## PROBLEM DESCRIPTION
Please transcribe the lines below exactly, and leave every image behind.

## EXERCISE DATA
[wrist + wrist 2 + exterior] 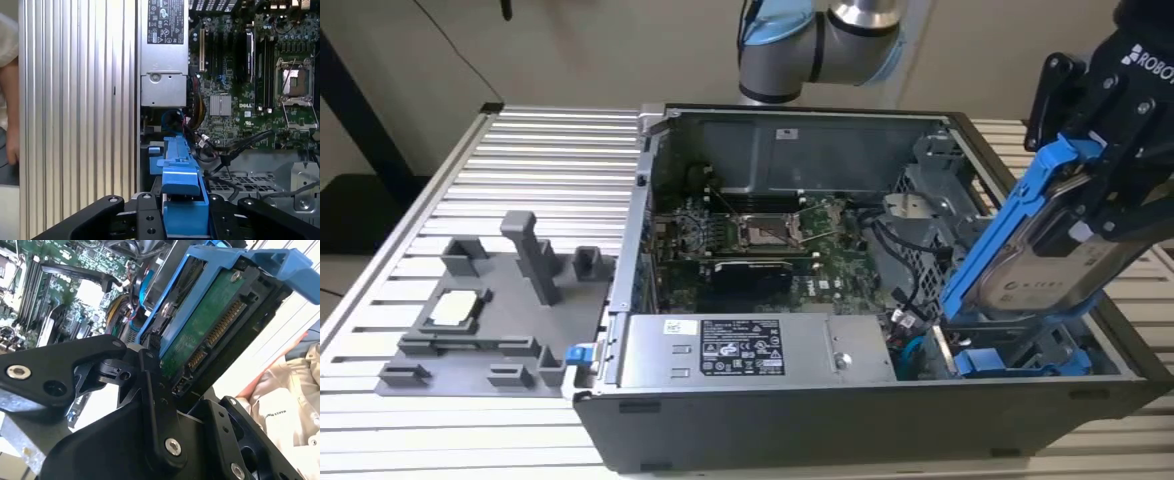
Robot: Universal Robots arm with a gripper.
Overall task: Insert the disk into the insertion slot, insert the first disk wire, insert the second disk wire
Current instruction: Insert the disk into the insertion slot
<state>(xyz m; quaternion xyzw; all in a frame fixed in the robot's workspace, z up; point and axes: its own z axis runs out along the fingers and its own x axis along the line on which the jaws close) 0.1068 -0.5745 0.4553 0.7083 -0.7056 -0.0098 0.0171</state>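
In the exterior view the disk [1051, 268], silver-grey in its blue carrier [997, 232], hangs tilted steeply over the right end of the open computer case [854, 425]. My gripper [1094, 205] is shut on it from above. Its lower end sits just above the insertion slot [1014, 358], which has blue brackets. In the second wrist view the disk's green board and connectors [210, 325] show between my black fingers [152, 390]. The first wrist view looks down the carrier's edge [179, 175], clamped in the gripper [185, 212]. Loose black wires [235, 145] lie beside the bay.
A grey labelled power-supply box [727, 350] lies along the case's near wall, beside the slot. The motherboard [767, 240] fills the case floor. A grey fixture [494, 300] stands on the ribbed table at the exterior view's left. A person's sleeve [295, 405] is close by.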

## RESPONSE BELOW
[wrist + wrist 2 + exterior] 
Robot: Universal Robots arm with a gripper.
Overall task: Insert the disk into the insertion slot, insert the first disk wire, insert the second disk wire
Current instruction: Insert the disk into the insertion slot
<state>(xyz m; quaternion xyzw; all in a frame fixed in the robot's workspace, z up; point and axes: its own z axis runs out along the fingers and its own x axis along the line on which the jaws close) 0.1068 -0.5745 0.4553 0.7083 -0.7056 -0.0098 0.0171</state>
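In the exterior view the disk [1051, 268], silver-grey in its blue carrier [997, 232], hangs tilted steeply over the right end of the open computer case [854, 425]. My gripper [1094, 205] is shut on it from above. Its lower end sits just above the insertion slot [1014, 358], which has blue brackets. In the second wrist view the disk's green board and connectors [210, 325] show between my black fingers [152, 390]. The first wrist view looks down the carrier's edge [179, 175], clamped in the gripper [185, 212]. Loose black wires [235, 145] lie beside the bay.
A grey labelled power-supply box [727, 350] lies along the case's near wall, beside the slot. The motherboard [767, 240] fills the case floor. A grey fixture [494, 300] stands on the ribbed table at the exterior view's left. A person's sleeve [295, 405] is close by.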

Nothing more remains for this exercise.